| # Kubernetes Deployer Production Manual |
| |
| The purpose of this service is to apply changes to a Kubernetes (k8s) cluster. |
| |
| One instance of k8s-deployer should run in each cluster. |
| |
| # Alerts |
| |
| Items below here should include target links from alerts. |
| |
| ## K8sDeployerLiveness |
| |
| This alert signifies that the k8s-deployer service is running, but has failed to |
| apply the configurations to its cluster recently. Check out the logs of the |
| relevant k8s-deployer service. |
| |
| If the data for this alert is missing, that probably means k8s-deployer is not |
| running. |
| |
| Key metrics: liveness_k8s_deployer_s |
| |
| ## TooManyPodRestarts |
| |
| This alert triggers if a pod has restarted many times since it was deployed. |
| This can indicate a rare crash (e.g. nil dereference) or a burst of restarts due |
| to an external dependency outage. |
| |
| To gather more information, use `kubectl logs -f <pod_name>` to get the current logs from the |
| container (to see if it is currently running ok) and `kubectl logs -f <pod_name> --previous` |
| to attempt to ascertain the cause of the previous restarts. |
| |
| `kubectl describe <pod_name> | grep -A 5 "Last State"` can also give information about the previous |
| life of the pod (e.g "Reason: Error" or "Reason: OOMKilled"). |
| |
| Ways to address the alert include deploying a new (hopefully fixed) version of the container or |
| explicitly re-deploying the current version to reset the restart count metric.

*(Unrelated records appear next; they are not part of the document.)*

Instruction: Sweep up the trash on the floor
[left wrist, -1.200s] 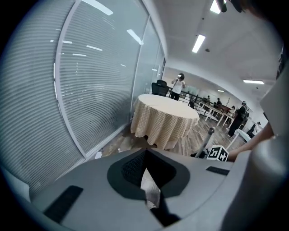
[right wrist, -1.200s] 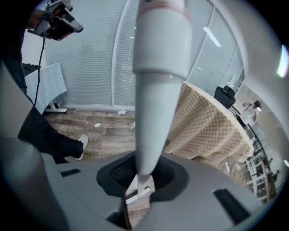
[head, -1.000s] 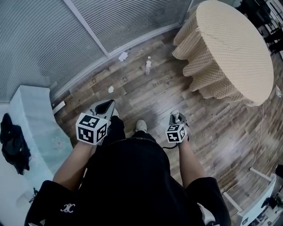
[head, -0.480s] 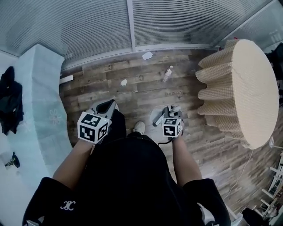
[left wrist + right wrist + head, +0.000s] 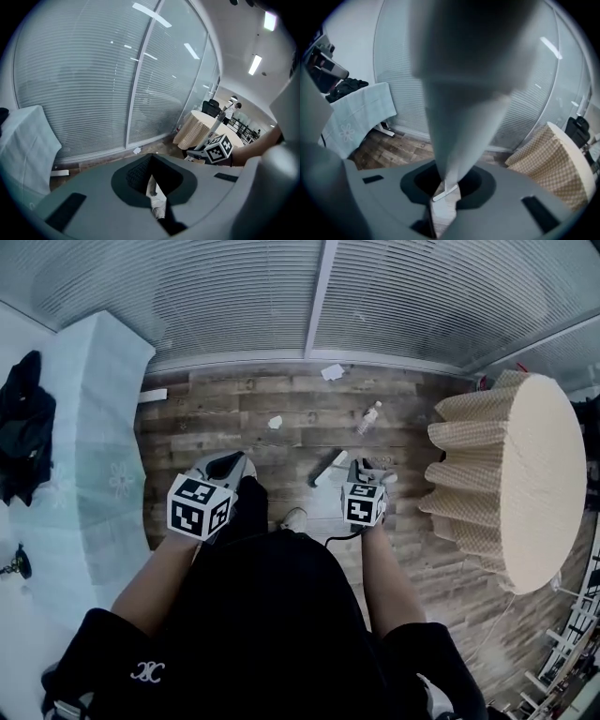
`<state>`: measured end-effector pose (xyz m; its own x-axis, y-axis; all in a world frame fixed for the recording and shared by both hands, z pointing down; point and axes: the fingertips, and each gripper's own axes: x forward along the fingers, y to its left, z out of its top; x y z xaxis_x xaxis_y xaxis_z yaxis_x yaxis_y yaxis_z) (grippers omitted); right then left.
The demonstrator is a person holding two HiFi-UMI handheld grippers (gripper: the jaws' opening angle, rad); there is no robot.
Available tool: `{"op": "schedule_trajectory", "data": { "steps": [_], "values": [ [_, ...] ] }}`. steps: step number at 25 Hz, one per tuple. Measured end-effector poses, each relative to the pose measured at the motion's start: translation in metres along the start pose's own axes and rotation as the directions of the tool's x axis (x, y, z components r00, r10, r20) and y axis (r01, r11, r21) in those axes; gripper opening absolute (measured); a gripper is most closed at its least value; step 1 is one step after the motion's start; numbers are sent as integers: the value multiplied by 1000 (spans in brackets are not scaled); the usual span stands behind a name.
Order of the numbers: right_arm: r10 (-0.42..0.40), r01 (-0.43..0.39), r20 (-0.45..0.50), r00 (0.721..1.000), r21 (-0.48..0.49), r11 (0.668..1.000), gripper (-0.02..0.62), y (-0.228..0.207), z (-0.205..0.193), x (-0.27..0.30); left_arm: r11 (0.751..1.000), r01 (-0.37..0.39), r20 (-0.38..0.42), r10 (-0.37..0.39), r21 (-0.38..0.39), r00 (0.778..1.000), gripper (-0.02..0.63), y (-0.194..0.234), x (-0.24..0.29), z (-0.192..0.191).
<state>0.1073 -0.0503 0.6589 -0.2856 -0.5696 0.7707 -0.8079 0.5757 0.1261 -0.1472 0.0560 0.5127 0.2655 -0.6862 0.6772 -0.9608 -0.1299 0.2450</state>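
- The trash, a bottle (image 5: 370,416), a crumpled paper (image 5: 275,422) and a paper scrap (image 5: 332,372), is seen on the floor (image 5: 202,418) ahead of both sets of jaws, with the bottle's long axis slanted away from them.
- The bottle is judged nearest the right gripper (image 5: 368,471), whose jaws are clamped on the broom handle (image 5: 459,117).
- The left gripper (image 5: 223,466) is seen with jaws drawn together and nothing gripped.

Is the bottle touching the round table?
Apart. The head view shows bare floor between the bottle and the table.
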Motion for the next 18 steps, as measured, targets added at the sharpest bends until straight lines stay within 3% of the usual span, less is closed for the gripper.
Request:
{"op": "schedule_trajectory", "data": {
  "steps": [8, 13, 18],
  "values": [
    [102, -95, 91, 991, -78, 992, 80, 57, 108, 28, 999, -4, 31, 5, -37, 1000, -3, 49, 13, 28],
    [193, -174, 123, 973, -149, 973, 80, 107, 178, 60, 994, -50, 41, 55, -100, 998, -3, 99, 11, 34],
    [235, -216, 122, 964, -153, 964, 80, 150, 228, 90, 982, -94, 32, 100, -163, 994, -3, 155, 1, 28]
  ]
}}
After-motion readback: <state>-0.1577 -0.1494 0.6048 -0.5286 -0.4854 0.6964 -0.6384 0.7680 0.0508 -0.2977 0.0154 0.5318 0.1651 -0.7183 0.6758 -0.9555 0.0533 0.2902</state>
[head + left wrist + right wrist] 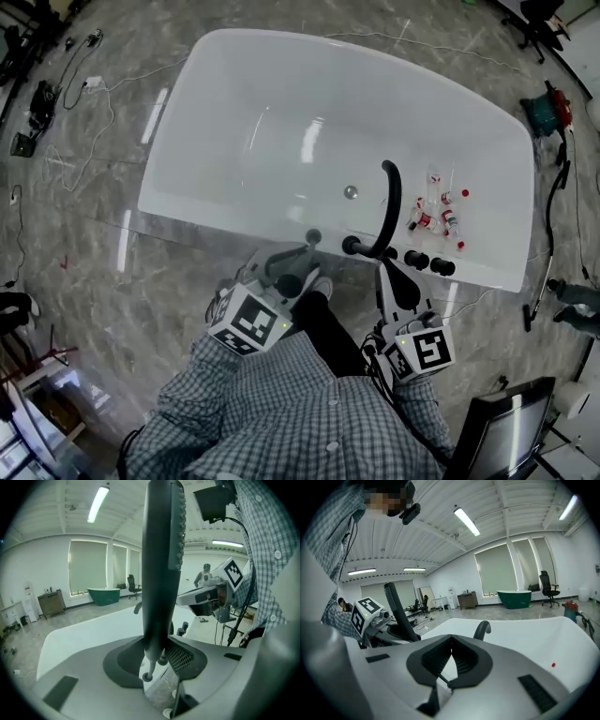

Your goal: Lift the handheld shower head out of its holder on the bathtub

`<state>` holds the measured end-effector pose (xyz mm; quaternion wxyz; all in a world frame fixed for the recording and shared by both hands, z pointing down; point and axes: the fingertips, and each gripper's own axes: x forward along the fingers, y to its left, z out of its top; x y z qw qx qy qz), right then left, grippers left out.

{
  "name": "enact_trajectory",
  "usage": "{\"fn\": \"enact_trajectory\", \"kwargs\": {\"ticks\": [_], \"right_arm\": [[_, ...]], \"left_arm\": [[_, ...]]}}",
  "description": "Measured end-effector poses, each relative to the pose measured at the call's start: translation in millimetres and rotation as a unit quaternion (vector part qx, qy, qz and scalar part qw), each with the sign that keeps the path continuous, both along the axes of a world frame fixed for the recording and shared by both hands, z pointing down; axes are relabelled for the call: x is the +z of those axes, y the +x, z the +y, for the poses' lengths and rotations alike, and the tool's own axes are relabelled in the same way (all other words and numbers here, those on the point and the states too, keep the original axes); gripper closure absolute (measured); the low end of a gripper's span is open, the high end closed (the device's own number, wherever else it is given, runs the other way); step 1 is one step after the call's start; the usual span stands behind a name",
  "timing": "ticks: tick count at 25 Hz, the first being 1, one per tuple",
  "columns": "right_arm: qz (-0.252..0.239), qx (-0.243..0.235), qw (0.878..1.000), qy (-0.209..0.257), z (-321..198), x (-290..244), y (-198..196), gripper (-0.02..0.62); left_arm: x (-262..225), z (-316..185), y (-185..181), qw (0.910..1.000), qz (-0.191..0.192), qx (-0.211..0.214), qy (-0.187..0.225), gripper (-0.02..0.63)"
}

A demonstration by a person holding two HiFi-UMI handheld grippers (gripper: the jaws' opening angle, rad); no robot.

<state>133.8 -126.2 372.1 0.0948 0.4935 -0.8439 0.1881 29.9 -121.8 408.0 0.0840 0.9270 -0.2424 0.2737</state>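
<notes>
Grey marbled floor (94,253) carries a white bathtub (225,94), set at a slant in the head view. Loose cables (89,89) lie on the floor off the tub's left end. Small red-capped bottles (441,211) sit at the tub's near right corner, just beside the black faucet (388,211).

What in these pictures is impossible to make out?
- Shower head: its top runs off the upper edge of the left gripper view.
- Bottles on the bathtub rim: labels too small to read in the head view.
- Green machine on the floor: too small and distorted near the head view's edge to identify.
</notes>
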Motion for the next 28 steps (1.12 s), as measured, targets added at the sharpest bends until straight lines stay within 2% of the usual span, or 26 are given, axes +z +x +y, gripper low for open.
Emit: {"fn": "enact_trajectory", "kwargs": {"ticks": [16,28], "right_arm": [[0.018,-0.007,0.997,0.080,-16,-78,0,0.580],[0.039,-0.006,0.988,0.146,-41,-135,2,0.580]], "left_arm": [[-103,-10,-13,0.9964,0.060,-0.036,0.047,0.466],[-174,-30,-40,0.9843,0.123,-0.080,0.098,0.466]]}}
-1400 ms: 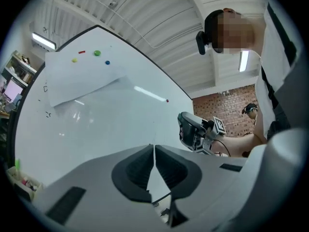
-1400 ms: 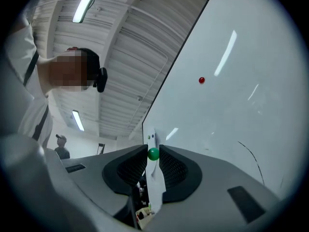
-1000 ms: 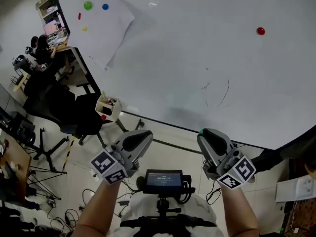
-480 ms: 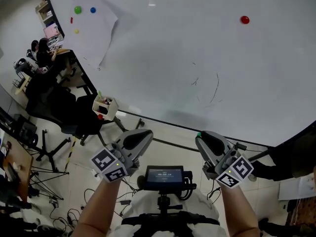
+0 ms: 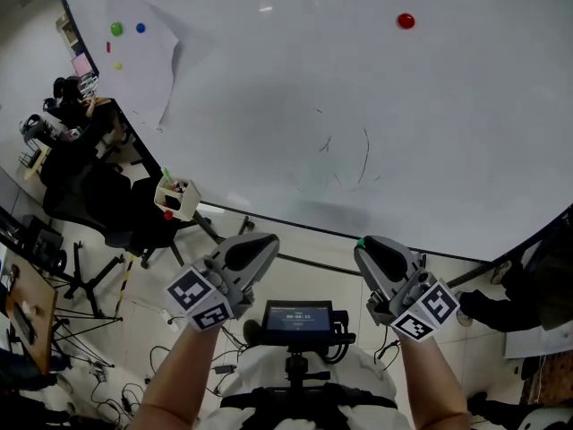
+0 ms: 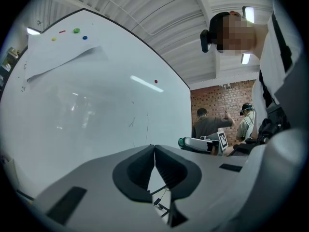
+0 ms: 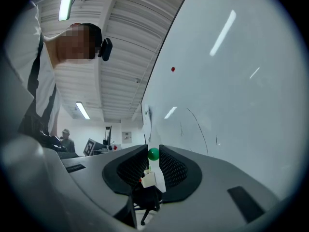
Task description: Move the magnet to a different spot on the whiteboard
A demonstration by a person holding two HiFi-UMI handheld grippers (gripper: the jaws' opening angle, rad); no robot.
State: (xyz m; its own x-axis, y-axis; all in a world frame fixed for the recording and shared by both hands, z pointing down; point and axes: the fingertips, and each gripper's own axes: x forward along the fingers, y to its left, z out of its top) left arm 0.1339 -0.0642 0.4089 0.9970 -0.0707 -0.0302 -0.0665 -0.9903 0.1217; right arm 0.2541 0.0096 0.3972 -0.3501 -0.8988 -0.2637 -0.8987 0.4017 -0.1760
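Green round magnet (image 7: 153, 153) clamped between part-open jaws of right gripper (image 5: 364, 242); left gripper (image 5: 267, 240) closed, empty. Large white whiteboard (image 5: 269, 106) shifted left in head view over 1 second: carry likely underway, placement pending.

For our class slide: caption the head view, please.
Facing the whiteboard: empty left gripper, right gripper holding a green magnet.

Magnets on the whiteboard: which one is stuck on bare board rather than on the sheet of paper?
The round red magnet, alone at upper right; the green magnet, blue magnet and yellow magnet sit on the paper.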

Contact the service |
| owner to discuss the best mitigation approach. |
| |
| Key metrics: pod_restart_count |
| |
| ## PodRestartingFrequently |
| |
| This alert triggers if a pod has restarted multiple times in the last hour. This can indicate a |
| currently down or crash-looping service. |
| |
| The same advice as the TooManyPodRestarts alert applies. |
| |
| Key metrics: pod_restart_count |
| |
| ## EvictedPod |
| |
| A pod has been evicted, commonly for using too much memory. |
| |
| To get the reason, try `k describe pod <pod_name> | grep -A 4 "Status"`. Contact the service owner |
| with this reason, file a bug if necessary, and then clean up the Evicted pod with |
| `kubectl delete pod <pod_name> --grace-period=0 --force` |
| |
| Key metrics: evicted_pod_metric |
| |
| ## DirtyCommittedK8sImage |
| |
| A dirty image has been commited to the prod checkout prod checkout. Check with the service owner |
| and/or the image author to see if they are done experimenting and if we can land/push a clean image. |
| |
| Key metrics: dirty_committed_image_metric |
| |
| ## DirtyRunningK8sConfig |
| |
| A dirty image has been running in production for at least two hours. Check with the service owner |
| and/or the image author to see if they are done experimenting and if we can land/push a clean image. |
| |
| Key metrics: dirty_config_metric |
| |
| ## StaleK8sImage |
| |
| The same k8s image has been running in production for at least 30 days. We should push an updated |
| image soon to pick up new changes and ensure things continue to work (and aren't secretly broken |
| for weeks). |
| |
| Contact the service owner to see if the image can be updated. |
| |
| Key metrics: stale_image_metric |
| |
| ## CheckedInK8sAppNotRunning |
| |
| An app has a checked in .yaml file, but it currently is not running in production. This might mean |
| that a service owner forgot to push it after checking it in, or somehow it has stopped being run. |
| |
| Check with the service owner to see if it needs to be deployed. |
| |
| Known exceptions: |
| |
| - Gold has some test server configs for doing integration tests of goldpushk. These shouldn't be |
| running unless those tests are being run manually. |
| |
| Key metrics: app_running_metric |
| |
| ## CheckedInK8sContainerNotRunning |
| |
| A container exists in a checked in .yaml file, but it currently is not running in production. |
| This might mean that a service owner forgot to push it after checking it in, or somehow it has |
| stopped being run. |
| |
| Check with the service owner to see if it needs to be deployed. |
| |
| Key metrics: container_running_metric |
| |
| ## RunningK8sAppNotCheckedIn |
| |
| An app is running in production, but does not belong to a checked in .yaml file. |
| |
| This typically happens if someone is testing out a new service. Reach out to them for more details. |
| |
| Key metrics: running_app_has_config_metric |
| |
| ## RunningK8sContainerNotCheckedIn |
| |
| A container is running in production, but does not belong to a checked in .yaml file. |
| |
| This typically happens if someone is testing out a new service. Reach out to them for more details. |
| |
| Key metrics: running_container_has_config_metric |